The main advantage seems to be lowering the entry barrier to using the feature, and avoiding certain features that can give certain embedded-system programmers heartburn, such as tagged types, interfaces, class-wide types, etc. The original version of this feature was designed before we had fully embraced the power of aspects, and resulted in use of relatively complex OOP features. For newer features based on aspects, we have generally avoided the need for sophisticated OOP features to provide a given capability.

Raphaël Amiard has in the past expressed some concerns with standardizing this feature, so it would be interesting to understand his concerns.

mosteo commented 2 years ago

As a plain user what I can say is that my experience providing (standard) iterators feels heavyweight and complex (I have to check the ARM/examples every time). In short, a pain :-) so I skip it unless really motivated.

Richard-Wai commented 2 years ago

I think in practical terms needing to create your own iteratable container type is (or probably should be) rare. That being said I think there is clearly a lot of boilerplate when doing it the standard way, which can have negative impacts on readability.

It seems to me that, had aspects been more mature when this feature was first introduced, there is a good chance we would have converged on something closer to this proposal than what we ended up with.

I appreciate the potential for avoiding the need for dynamic dispatch and class-wide types, making this more available in constrained environments.

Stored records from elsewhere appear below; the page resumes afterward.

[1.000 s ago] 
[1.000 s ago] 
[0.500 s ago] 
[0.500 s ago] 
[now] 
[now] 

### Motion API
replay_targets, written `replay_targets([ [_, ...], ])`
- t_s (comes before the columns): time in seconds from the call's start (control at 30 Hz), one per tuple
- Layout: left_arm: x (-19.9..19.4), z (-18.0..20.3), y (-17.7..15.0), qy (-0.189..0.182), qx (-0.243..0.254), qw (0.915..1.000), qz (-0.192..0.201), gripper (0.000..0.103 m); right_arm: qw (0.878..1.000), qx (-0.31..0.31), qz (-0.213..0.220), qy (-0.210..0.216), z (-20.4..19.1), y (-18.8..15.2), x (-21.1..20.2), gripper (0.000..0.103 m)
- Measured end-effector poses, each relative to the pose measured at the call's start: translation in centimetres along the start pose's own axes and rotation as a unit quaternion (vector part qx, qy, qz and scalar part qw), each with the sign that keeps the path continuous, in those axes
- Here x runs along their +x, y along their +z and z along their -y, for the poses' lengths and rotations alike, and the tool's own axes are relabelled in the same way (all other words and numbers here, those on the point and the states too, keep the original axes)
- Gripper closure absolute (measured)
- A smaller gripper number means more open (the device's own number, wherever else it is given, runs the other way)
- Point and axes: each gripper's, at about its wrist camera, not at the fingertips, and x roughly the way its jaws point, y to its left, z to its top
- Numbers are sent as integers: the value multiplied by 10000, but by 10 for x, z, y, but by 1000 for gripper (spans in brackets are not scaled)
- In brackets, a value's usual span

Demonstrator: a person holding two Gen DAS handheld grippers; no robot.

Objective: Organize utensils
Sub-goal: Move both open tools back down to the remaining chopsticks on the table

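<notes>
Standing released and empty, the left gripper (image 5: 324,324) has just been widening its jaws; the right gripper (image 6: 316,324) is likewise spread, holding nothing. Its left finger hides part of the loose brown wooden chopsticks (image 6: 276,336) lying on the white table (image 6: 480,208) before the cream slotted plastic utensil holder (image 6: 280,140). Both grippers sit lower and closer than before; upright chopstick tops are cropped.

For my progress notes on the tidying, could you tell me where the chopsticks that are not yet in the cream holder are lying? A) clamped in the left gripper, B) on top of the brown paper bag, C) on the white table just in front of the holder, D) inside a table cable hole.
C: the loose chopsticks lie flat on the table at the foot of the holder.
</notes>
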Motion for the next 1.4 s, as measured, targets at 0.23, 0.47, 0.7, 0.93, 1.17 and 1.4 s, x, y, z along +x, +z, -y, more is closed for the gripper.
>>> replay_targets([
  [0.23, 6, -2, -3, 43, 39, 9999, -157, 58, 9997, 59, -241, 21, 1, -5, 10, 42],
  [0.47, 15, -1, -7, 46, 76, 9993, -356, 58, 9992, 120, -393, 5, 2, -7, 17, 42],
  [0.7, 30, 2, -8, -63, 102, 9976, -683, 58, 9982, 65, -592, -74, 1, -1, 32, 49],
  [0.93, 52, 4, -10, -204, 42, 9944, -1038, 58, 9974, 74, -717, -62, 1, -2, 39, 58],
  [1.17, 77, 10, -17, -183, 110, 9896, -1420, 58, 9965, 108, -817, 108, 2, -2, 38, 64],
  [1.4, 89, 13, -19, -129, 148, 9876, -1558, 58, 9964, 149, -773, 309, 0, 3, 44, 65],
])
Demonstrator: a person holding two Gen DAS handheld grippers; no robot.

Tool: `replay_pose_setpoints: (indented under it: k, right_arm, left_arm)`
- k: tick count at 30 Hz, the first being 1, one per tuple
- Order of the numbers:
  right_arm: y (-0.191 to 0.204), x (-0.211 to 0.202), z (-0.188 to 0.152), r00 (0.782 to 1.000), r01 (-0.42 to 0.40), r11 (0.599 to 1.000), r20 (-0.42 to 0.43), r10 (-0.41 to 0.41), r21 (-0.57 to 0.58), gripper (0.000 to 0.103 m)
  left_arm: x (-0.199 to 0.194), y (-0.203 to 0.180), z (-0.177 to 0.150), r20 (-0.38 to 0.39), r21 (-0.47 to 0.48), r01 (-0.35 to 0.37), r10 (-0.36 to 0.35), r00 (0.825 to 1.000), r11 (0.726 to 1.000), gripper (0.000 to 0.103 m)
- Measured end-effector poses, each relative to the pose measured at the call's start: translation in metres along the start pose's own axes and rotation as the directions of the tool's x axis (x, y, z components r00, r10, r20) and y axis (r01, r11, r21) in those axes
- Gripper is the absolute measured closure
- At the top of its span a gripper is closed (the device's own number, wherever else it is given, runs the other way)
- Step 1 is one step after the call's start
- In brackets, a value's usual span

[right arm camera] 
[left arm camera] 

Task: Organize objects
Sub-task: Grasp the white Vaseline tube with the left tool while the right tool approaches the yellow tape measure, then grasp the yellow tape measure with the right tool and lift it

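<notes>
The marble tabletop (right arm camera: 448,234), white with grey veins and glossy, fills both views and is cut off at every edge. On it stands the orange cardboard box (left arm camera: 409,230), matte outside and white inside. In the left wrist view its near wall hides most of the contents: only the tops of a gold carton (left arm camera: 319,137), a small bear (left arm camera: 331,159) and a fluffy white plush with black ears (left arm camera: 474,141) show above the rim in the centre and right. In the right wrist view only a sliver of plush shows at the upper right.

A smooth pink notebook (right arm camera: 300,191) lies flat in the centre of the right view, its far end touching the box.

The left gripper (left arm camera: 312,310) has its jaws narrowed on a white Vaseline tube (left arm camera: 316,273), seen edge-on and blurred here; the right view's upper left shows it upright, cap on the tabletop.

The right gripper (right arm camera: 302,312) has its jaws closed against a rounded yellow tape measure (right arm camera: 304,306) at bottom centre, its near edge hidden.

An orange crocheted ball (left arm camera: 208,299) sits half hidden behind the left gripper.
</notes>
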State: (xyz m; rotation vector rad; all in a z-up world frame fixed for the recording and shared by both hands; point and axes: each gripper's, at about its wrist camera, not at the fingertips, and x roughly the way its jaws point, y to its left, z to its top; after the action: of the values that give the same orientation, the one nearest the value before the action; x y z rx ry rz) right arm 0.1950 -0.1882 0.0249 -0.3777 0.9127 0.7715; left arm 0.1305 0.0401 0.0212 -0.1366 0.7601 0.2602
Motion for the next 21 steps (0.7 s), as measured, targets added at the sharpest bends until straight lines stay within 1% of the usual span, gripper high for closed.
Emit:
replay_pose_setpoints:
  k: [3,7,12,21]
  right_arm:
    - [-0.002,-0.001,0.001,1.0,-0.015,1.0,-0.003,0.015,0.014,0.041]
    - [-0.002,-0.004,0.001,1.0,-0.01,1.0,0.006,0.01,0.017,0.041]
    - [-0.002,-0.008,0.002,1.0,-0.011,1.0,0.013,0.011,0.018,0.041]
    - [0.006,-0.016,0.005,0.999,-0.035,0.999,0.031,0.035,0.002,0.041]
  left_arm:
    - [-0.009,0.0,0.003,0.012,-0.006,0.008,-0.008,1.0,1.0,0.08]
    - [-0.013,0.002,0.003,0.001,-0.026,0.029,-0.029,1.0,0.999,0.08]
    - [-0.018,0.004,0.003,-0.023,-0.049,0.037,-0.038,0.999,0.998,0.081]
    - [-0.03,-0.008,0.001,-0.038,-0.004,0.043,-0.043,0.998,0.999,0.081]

At a strategic level I'd usually consider just how "needed" this feature is compared to the tactical reality of realizing it. I'm not super convinced it is a "needed" change, given how generally rare the need is to "roll your own" container types. However, since this seems to already be a thing in GNAT, that makes the cost of implementation relatively low.

Having two ways of doing the same thing can be a bit awkward, but that's nothing new for most mature languages, provided it is well justified. I think in this case it comes with significant benefits that align with Ada's design goals.

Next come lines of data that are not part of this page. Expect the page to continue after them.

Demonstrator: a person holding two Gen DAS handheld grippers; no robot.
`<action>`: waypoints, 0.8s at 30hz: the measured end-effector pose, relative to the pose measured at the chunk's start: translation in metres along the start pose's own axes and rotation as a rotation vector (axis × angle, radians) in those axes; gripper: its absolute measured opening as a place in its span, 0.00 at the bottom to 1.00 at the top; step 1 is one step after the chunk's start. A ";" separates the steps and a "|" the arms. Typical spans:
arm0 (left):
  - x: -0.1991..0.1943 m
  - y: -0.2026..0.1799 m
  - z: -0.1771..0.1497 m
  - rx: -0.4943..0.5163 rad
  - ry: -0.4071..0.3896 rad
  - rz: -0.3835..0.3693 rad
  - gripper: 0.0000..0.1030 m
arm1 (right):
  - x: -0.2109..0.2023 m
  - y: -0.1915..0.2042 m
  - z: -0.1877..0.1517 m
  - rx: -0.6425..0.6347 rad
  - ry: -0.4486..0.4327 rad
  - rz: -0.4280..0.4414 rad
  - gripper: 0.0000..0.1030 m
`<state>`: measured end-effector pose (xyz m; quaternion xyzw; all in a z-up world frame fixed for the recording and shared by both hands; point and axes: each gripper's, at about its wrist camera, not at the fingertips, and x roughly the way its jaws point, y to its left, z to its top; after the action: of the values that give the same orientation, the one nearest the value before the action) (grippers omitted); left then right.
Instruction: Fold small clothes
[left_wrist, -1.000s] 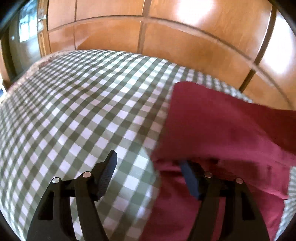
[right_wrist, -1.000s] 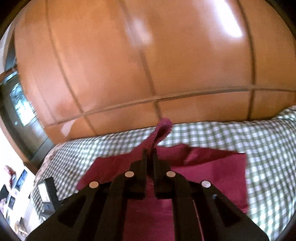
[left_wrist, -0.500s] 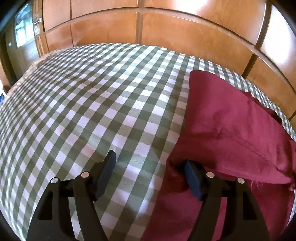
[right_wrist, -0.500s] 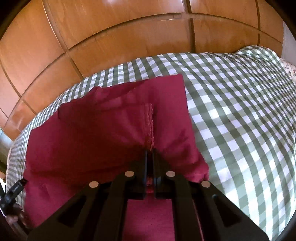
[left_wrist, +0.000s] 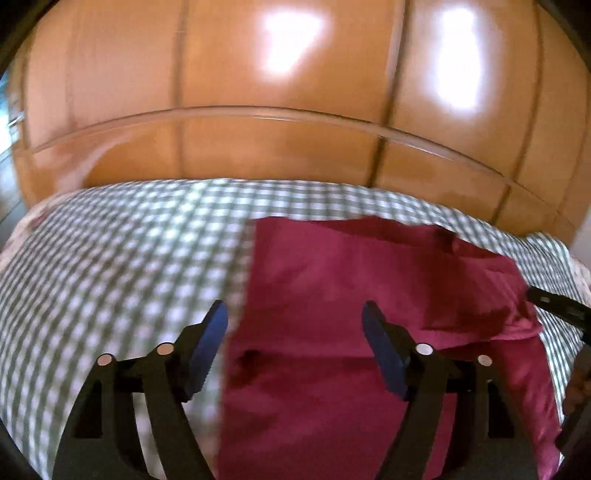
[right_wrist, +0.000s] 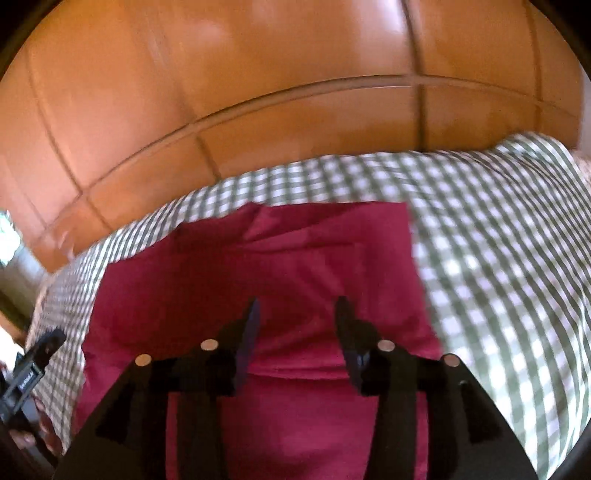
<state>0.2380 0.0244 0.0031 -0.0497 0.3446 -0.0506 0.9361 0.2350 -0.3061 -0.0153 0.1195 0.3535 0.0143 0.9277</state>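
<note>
**Red garment flat on the checked cloth, both grippers empty**

Red garment (left_wrist: 351, 295) lies spread on the green-and-white checked cloth (left_wrist: 110, 266), its far part folded back over the near part so that a layered edge crosses its middle. In the right wrist view the same garment (right_wrist: 295, 266) has a straight right edge against the checks (right_wrist: 498, 277).

Above its left edge hangs the left gripper (left_wrist: 294, 325), jaws spread wide with nothing between them; one finger is over the checked cloth, the other over the red fabric. The right gripper (right_wrist: 297, 317) is over the middle of the garment, its jaws parted, less widely, and gripping nothing. Whether either touches the fabric cannot be told.

Beyond the cloth rises a wall of glossy wooden panels (left_wrist: 277, 147). Both views are motion-blurred.
</note>
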 end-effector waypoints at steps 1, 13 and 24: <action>0.007 -0.006 0.001 0.014 0.015 -0.019 0.72 | 0.010 0.006 0.002 -0.022 0.012 -0.019 0.46; 0.046 0.015 -0.018 -0.065 0.098 -0.079 0.72 | 0.056 -0.003 -0.018 -0.054 0.022 -0.083 0.54; 0.119 0.014 0.033 -0.036 0.140 0.082 0.72 | 0.058 -0.001 -0.019 -0.069 0.016 -0.093 0.56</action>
<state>0.3508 0.0248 -0.0496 -0.0488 0.4119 -0.0094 0.9099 0.2662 -0.2971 -0.0670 0.0709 0.3655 -0.0155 0.9280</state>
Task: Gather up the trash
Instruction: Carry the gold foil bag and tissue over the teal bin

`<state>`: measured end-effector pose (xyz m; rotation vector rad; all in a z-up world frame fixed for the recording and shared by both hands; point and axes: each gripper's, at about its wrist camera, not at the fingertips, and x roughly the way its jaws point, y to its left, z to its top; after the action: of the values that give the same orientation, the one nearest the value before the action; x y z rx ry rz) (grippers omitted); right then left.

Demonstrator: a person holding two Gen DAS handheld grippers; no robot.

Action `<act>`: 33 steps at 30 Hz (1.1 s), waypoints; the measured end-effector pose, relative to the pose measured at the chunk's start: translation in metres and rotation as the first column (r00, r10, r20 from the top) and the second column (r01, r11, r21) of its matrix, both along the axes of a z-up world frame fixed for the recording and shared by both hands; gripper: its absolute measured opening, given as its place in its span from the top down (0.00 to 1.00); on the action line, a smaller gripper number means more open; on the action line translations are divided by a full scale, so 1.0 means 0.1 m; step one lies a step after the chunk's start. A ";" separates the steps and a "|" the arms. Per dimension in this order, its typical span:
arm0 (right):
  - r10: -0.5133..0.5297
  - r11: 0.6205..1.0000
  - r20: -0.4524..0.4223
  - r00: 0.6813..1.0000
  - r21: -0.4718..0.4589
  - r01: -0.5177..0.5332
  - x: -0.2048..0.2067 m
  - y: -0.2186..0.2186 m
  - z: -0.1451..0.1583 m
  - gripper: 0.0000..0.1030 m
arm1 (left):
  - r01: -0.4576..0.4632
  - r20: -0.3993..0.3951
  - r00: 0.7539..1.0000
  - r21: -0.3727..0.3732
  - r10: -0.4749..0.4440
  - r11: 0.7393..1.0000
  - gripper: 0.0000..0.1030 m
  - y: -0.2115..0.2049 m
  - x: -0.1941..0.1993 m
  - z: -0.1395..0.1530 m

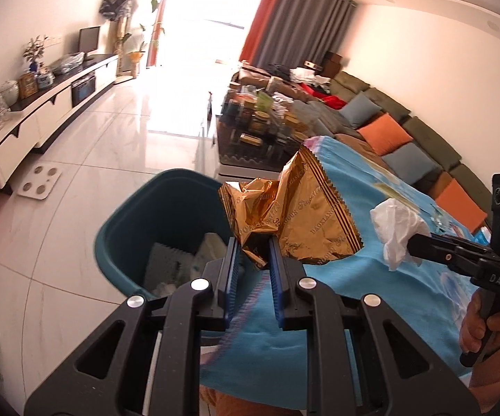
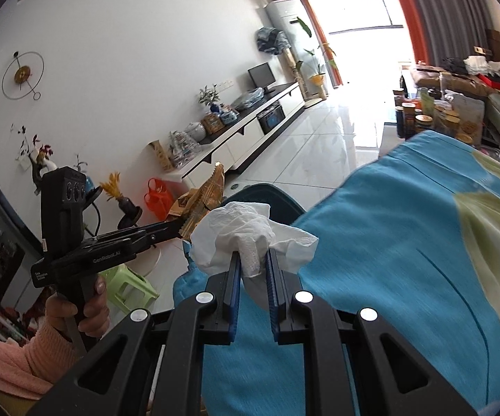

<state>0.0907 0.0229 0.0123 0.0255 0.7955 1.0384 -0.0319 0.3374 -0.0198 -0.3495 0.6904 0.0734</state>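
My left gripper [image 1: 254, 248] is shut on a crumpled gold foil wrapper [image 1: 291, 222] and holds it over the edge of the blue tablecloth [image 1: 336, 294], just right of a teal trash bin [image 1: 166, 222] that holds some paper scraps. My right gripper [image 2: 253, 260] is shut on a crumpled white tissue [image 2: 246, 232] above the same cloth [image 2: 388, 242]. In the left wrist view the tissue [image 1: 393, 228] sits at the right gripper's tip, to the right of the wrapper. In the right wrist view the wrapper [image 2: 203, 196] and the bin's rim [image 2: 267, 190] lie ahead to the left.
A white TV cabinet [image 1: 52, 104] runs along the left wall. A coffee table crowded with jars [image 1: 263, 128] and a sofa with cushions [image 1: 388, 128] stand beyond. A bathroom scale [image 1: 40, 182] lies on the tiled floor. A green stool [image 2: 128, 284] stands near the table.
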 end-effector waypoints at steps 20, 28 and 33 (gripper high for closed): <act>0.077 0.993 0.007 0.997 -0.088 -0.076 0.20 0.75 -0.09 0.87 | -0.103 -0.071 0.992 -0.002 0.102 0.995 0.81 0.44 0.08 -0.27; 0.095 0.985 0.009 0.995 -0.147 -0.093 0.23 1.03 -0.20 0.87 | -0.130 -0.095 0.987 -0.025 0.127 0.991 0.81 0.58 0.21 -0.42; 0.105 0.978 0.008 0.994 -0.182 -0.102 0.25 1.18 -0.28 0.87 | -0.144 -0.114 0.983 -0.012 0.142 0.989 0.81 0.59 0.29 -0.49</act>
<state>0.1157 0.1413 -0.0153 -0.1821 0.8799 1.0596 -0.0033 0.3964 -0.0686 -0.4170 0.7774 0.2243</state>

briot commented 2 years ago

At a strategic level I'd usually consider just how "needed" this feature is compared to the tactical reality of realizing it. I'm not super convinced it is a "needed" change, given how generally rare the need is to "roll your own" container types. However, since this seems to already be a thing in GNAT, that makes the cost of implementation relatively low.

In my experience, it is on the contrary pretty often that we want to have custom iteration schemes. Perhaps this is because I also program in Python and Rust where iterators are first class objects, though.

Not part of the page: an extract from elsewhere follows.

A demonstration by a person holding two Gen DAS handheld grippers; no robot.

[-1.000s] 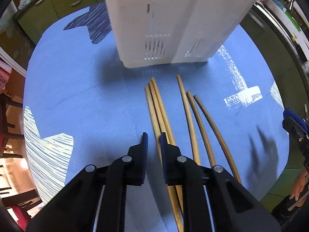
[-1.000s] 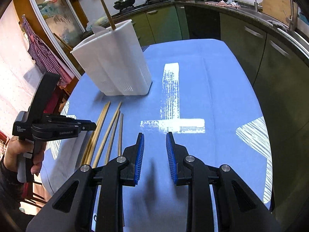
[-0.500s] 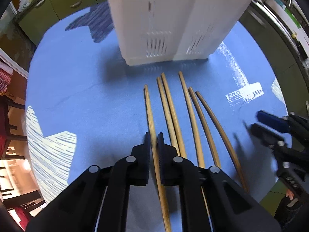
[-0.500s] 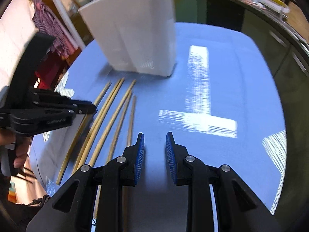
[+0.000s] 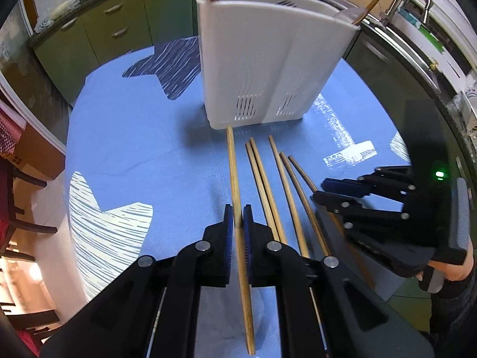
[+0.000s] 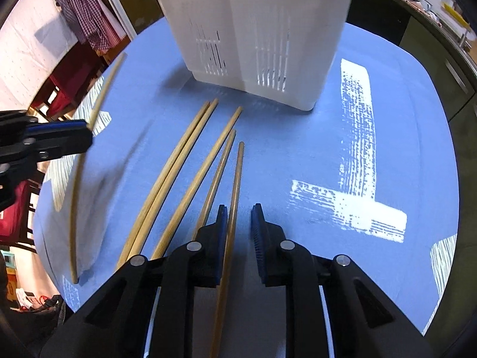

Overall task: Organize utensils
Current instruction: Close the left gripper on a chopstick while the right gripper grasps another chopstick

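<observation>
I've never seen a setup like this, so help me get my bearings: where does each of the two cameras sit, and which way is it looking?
Left wrist: rides on the left tongs, looking down their fingers at the one chopstick they pinch; right tongs and a hand show.
Right wrist: rides on the right tongs, closing around a dark chopstick, pads not yet touching; left tongs show.
Shared: white utensil holder, blue tablecloth, loose chopsticks.
</observation>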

Some examples where iterators have been useful:

GNATCOLL.SQL to iterate over the results of a query. There is no actual container associated, we just iterate over the results. It is nice to be able to use "for Row of Query(...)"
We also use them to iterate over data sent on sockets (we parse the next item, return it, and so on)
I was experimenting with traits containers a few years ago. It was nice to be able to add light-weight iterators on top of these new containers (though, because this library was heavily based on generics, it wasn't as useful as it could be because there is no way when one describes the formal parameters of a generic to say "this one supports iteration").
A quick check on our code base, at Deep Blue Capital, shows 52 cases where we declare the Iterable aspect. A large number of those seem to be iterator over multiple underlying tables (what python would call zip() I guess)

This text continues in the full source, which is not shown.